Der einzige Zeuge des Mordes an Berta Cáceres, Gustavo Castro Soto, ein bekannter mexikanischer Umweltschützer, der in derselben Nacht auch in dem Haus schlief, wurde ebenfalls von der Polizei in Gewahrsam genommen und tagelang verhört. Er wurde an der Ausreise gehindert und 24 Tage lang in Honduras festgehalten. Seine Rechtsanwältin, Ivania Galeano, wurde von der zuständigen Richterin in La Esperanza 15 Tage von der Ausübung ihres Mandats suspendiert. Laut Oscar Castro, Bruder des Zeugen, war dieser während mehrstündiger Verhöre enormem Druck durch die Polizei ausgesetzt, Schlaf wurde ihm entzogen und er wurde psychologisch gefoltert. Die sofortige medizinische Versorgung – auch Castro wurde während des Mordanschlags verletzt – wurde ihm verweigert. Amnesty International initiierte eine Eilaktion für Gustavo Castro Soto, woraufhin die honduranische Regierung 100.000 Briefe erhielt, die seine Freilassung forderten. Mit seiner Ausreise am 1. April ist der offensichtliche Versuch der Justiz, ihn als Täter zu präsentieren, gescheitert.
Im Fall des Mordes an Nelson García hat die Polizei mittlerweile einen Tatverdächtigen präsentiert, der am 31. März einem Untersuchungsrichter vorgeführt wurde.

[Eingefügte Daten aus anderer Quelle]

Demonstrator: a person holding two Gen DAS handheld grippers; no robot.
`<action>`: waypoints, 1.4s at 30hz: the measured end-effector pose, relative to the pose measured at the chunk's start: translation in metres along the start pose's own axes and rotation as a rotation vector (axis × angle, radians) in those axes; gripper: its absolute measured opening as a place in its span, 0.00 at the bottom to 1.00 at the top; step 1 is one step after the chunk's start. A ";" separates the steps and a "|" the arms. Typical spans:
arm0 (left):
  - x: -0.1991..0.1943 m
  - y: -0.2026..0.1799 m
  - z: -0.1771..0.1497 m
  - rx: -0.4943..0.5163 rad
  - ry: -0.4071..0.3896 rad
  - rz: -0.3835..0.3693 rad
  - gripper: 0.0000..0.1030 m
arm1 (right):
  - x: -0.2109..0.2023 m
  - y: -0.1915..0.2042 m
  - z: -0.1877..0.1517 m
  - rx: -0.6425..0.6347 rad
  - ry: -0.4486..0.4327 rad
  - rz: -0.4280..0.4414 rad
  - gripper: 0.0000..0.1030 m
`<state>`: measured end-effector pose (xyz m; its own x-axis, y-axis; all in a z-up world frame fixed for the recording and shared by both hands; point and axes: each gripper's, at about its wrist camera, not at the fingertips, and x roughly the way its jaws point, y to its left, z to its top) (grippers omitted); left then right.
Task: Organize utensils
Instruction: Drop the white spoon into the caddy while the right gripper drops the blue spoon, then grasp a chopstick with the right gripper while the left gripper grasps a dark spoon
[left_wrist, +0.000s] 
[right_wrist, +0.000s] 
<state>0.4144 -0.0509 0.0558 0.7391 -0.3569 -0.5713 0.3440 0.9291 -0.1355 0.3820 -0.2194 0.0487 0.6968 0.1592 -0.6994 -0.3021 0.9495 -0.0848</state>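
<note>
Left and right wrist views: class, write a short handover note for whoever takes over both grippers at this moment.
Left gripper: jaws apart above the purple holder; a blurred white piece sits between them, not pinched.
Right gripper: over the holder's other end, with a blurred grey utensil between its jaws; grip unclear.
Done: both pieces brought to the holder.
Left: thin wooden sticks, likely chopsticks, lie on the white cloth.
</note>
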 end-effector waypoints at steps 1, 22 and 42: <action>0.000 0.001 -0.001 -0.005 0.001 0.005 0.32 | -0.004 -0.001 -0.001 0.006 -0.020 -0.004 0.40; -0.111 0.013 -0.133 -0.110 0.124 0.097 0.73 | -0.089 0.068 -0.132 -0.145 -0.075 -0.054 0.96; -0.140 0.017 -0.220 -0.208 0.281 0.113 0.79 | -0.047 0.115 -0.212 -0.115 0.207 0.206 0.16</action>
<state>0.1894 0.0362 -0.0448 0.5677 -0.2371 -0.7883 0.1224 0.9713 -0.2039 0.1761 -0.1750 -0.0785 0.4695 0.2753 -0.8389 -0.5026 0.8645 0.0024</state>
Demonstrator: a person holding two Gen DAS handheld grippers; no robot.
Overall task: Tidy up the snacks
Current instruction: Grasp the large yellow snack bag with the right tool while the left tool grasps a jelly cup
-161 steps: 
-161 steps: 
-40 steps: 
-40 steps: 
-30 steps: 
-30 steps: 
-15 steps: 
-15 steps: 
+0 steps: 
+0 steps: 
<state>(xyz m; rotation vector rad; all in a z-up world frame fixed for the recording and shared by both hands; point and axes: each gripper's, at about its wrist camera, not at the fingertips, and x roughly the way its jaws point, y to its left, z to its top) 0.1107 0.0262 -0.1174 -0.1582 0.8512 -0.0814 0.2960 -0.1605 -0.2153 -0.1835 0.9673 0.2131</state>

Tomás Garcia von COPINH äußerte aber öffentlich Zweifel an dessen Tatbeteiligung.
Inzwischen fordern neben der Interamerikanischen Menschenrechtskommission auch Amnesty International, Unterorganisationen der UN, Mitglieder des US-amerikanischen Kongresses und des EU-Parlaments, der Vatikan sowie fast 100 Träger des renommierten Goldman-Umweltpreises eine unabhängige Untersuchung des Todes von Berta Cáceres, das Ende des Agua-Zarca-Projekts und einen wirksamen Schutz von Menschrechtsverteidiger*innen in Honduras. 62 Mitglieder des US-amerikanischen Kongresses forderten die sofortige Einstellung der Militärhilfe an Honduras sowie aller weiteren Finanzierungen, bis sich die Menschenrechtslage in dem Land verbessert.
Dennoch kommt die honduranische Regierung bisher den Forderungen nach einer unabhängigen internationalen Untersuchung des Mordes an Berta Cáceres unter der Leitung der Interamerikanischen Menschenrechtskommission nicht nach. Es steht daher zu befürchten, dass sich die nahezu hundertprozentige Straflosigkeit bei Mordfällen in Honduras auch im Fall von Berta Cáceres und Nelson García fortsetzen wird.